Dalam makalahnya yang penting pada tahun 1997, ahli geografi Robert Downs berpendapat bahwa teknologi spasial tidak perlu menggantikan pemikiran geografis, melainkan berfungsi sebagai prostesis, melengkapi kesadaran spasial kita. Meningkatnya akses terhadap informasi memberi orang cara baru untuk menjelajahi lanskap baru dengan cepat dan mudah – yang kemudian dapat mengarah pada eksplorasi fisik lanskap tersebut (banyak rekan saya yang pecinta peta melakukan hal ini sepanjang waktu). Kita kemudian dapat mengurangi fokus pada hafalan nama tempat yang berlebihan demi pemahaman topografi yang lebih dalam.

Meskipun penelitian menunjukkan bahwa penggunaan perangkat navigasi yang dapat dikenakan dapat menurunkan kesadaran spasial, hal tersebut belum tentu merupakan kesalahan perangkat tersebut. Itu mungkin akan menggunakan navigasi rute terpandu sudah menjadi orang yang paling tidak percaya diri dengan kemampuan navigasinya sendiri; penggunaan lebih lanjut perangkat navigasi mengarah pada siklus umpan balik negatif, di mana masyarakat menjadi lebih bergantung pada perangkat mereka dan kurang sadar akan spasial.

Terlebih lagi, untuk beberapa kelompok, perangkat ini mampu.
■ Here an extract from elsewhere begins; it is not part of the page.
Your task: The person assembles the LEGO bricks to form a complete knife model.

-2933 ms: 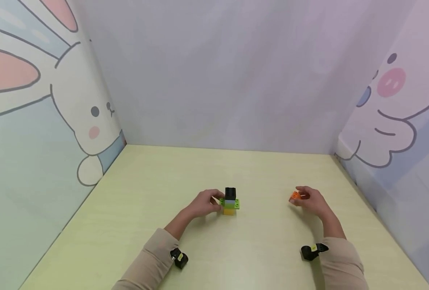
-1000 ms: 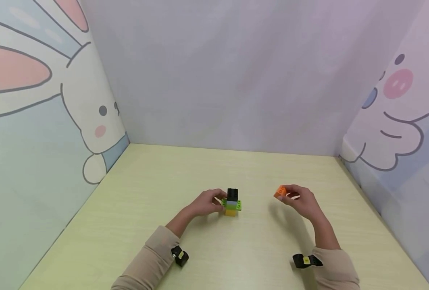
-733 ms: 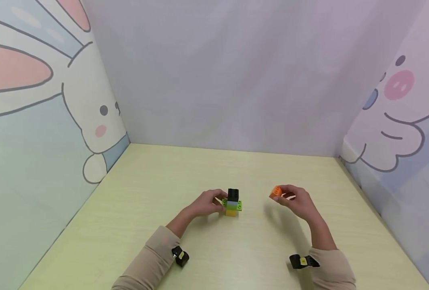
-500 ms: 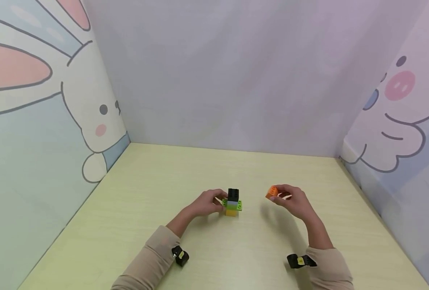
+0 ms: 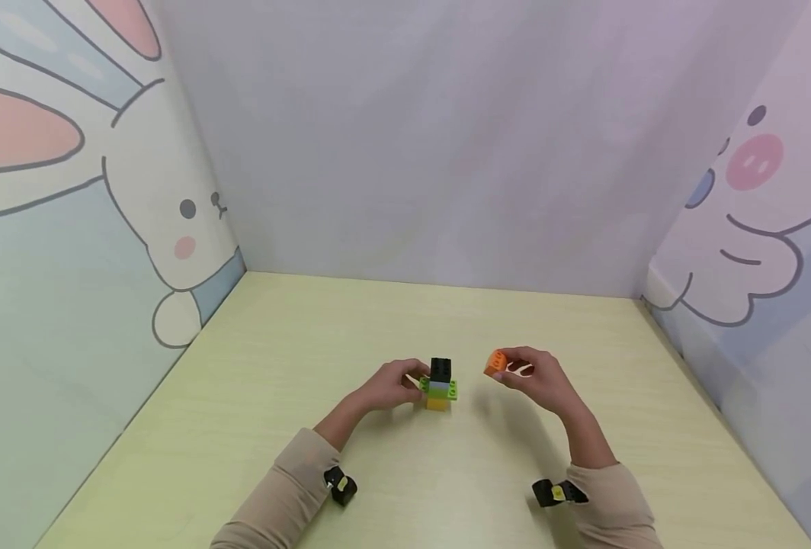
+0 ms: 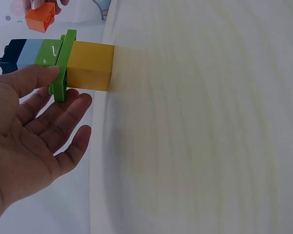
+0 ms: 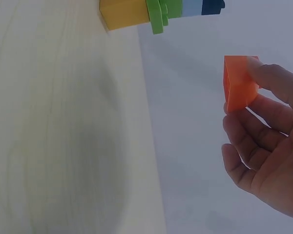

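A small tower of toy building bricks (image 5: 438, 387) stands upright on the table. From the bottom up it has a yellow brick (image 6: 90, 66), a wider green plate (image 6: 63, 63), a green brick, a light blue brick and a black brick (image 5: 440, 370) on top. My left hand (image 5: 388, 386) pinches the green plate's left end between thumb and fingers. To the right of the tower, my right hand (image 5: 539, 377) pinches an orange brick (image 5: 495, 363) above the table. In the right wrist view the orange brick (image 7: 240, 82) shows a slanted side and lies between thumb and fingertips.
The pale yellow table (image 5: 351, 320) ends at a grey back wall (image 5: 433, 152). Side walls with a cartoon rabbit (image 5: 165, 183) and a cartoon pig (image 5: 748, 198) close in left and right. Each sleeve carries a small black wrist camera.
My right hand has lifted the orange brick off the table and carried it leftward, closer to the tower. The left hand keeps its pinch on the tower, which stays put.
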`<move>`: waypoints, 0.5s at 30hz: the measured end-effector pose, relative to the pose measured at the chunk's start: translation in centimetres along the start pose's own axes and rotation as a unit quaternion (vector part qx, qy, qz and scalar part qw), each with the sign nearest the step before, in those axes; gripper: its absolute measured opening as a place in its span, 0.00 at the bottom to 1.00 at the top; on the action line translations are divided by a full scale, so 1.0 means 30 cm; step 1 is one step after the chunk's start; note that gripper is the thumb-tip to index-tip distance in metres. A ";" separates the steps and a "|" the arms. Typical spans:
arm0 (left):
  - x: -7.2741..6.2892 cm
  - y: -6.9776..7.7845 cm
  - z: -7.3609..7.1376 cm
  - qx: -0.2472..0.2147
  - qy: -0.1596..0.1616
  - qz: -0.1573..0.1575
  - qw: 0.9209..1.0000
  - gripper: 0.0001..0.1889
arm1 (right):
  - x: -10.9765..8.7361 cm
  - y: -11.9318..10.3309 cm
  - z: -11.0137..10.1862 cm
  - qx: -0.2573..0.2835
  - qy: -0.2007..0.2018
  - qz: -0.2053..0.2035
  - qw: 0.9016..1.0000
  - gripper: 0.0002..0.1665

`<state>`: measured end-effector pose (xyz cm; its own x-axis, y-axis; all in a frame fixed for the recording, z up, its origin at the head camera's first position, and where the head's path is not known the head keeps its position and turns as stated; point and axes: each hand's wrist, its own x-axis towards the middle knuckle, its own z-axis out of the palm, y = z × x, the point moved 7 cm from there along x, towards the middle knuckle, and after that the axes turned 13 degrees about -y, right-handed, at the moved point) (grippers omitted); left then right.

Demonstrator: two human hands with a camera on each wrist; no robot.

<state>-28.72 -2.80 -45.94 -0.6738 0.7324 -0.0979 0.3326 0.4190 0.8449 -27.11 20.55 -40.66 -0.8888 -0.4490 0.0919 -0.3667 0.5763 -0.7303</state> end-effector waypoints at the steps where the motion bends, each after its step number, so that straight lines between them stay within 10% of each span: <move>1: 0.001 -0.001 0.000 0.001 0.000 0.000 1.000 0.20 | 0.003 -0.004 0.003 0.003 0.000 -0.002 1.000 0.23; 15: 0.001 0.002 -0.001 -0.005 0.006 -0.004 1.000 0.20 | 0.054 -0.073 0.061 0.044 0.004 -0.036 0.998 0.26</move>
<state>-28.73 -2.78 -45.89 -0.6846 0.7222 -0.0988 0.3199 0.4195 0.8495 -27.24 17.30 -40.15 -0.8628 -0.4823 0.1515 -0.4051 0.4804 -0.7779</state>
Perangkat navigasi genggam kini dapat diaktifkan pencarian jalan yang independen oleh mereka yang mengalami gangguan penglihatan. Meskipun ada kekurangannya, navigasi yang dapat dikenakan dapat memberdayakan mereka yang memiliki tantangan orientasi spasial, baik nyata maupun khayalan.Percakapan | Rappler.com

Jennifer M. BernsteinDosen Ilmu Spasial, Universitas California Selatan – Sekolah Tinggi Sastra, Seni dan Sains Dornsife

Artikel ini diterbitkan ulang dari Percakapan di bawah lisensi Creative Commons. Membaca artikel asli.